New York Airport News

JFK, LGA, EWR, SWF, TEB, FRG, ISP - News That Moves the Industry

New York Airport News

JFK, LGA, EWR, SWF, TEB, FRG, ISP - News That Moves the Industry


Major U. S.

On April 23, 2026, at LaGuardia Airport in New York, refueling trucks were seen stopping by planes belonging to Southwest Airlines. This is a scene that has become increasingly common as major U. S. airlines face the financial impacts of rising jet fuel prices linked to the ongoing conflict in the Middle East. Despite reporting record first-quarter revenues and strong passenger demand, multiple carriers have been forced to revise or suspend their full-year guidance.

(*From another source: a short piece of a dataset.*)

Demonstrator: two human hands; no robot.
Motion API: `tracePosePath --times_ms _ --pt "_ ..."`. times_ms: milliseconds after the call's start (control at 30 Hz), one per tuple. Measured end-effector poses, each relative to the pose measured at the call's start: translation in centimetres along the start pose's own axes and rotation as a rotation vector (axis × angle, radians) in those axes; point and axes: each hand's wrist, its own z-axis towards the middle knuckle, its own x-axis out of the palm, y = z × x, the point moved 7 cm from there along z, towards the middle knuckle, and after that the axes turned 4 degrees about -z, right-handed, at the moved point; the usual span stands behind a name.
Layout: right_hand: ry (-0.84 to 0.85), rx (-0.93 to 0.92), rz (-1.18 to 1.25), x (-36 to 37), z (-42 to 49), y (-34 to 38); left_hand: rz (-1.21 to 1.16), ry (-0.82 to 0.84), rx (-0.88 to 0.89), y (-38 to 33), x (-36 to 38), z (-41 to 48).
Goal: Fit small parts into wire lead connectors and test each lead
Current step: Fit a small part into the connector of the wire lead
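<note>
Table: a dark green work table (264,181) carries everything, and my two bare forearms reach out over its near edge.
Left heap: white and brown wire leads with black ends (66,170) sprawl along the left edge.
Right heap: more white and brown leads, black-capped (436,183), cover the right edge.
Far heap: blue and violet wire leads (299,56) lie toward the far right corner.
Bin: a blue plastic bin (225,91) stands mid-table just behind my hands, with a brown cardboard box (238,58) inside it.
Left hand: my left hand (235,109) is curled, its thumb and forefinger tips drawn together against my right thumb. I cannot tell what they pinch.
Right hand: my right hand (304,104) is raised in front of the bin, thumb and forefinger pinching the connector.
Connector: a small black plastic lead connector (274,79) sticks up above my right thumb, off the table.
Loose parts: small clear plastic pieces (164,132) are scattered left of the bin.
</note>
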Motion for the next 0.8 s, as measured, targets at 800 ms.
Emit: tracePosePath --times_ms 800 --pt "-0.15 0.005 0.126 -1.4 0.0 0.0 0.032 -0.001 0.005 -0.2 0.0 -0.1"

American Airlines, for example, reported an adjusted first-quarter loss of 40 cents per share on Thursday, which was slightly narrower than the 47-cent loss estimated by analysts. The airline also achieved a record revenue of 13. 9 billion U. S. dollars. However, it also noted a significant increase of 4 billion dollars in expenses related to higher fuel prices. As a result, American Airlines, along with other major carriers, have had to scale back their previous financial expectations for the year.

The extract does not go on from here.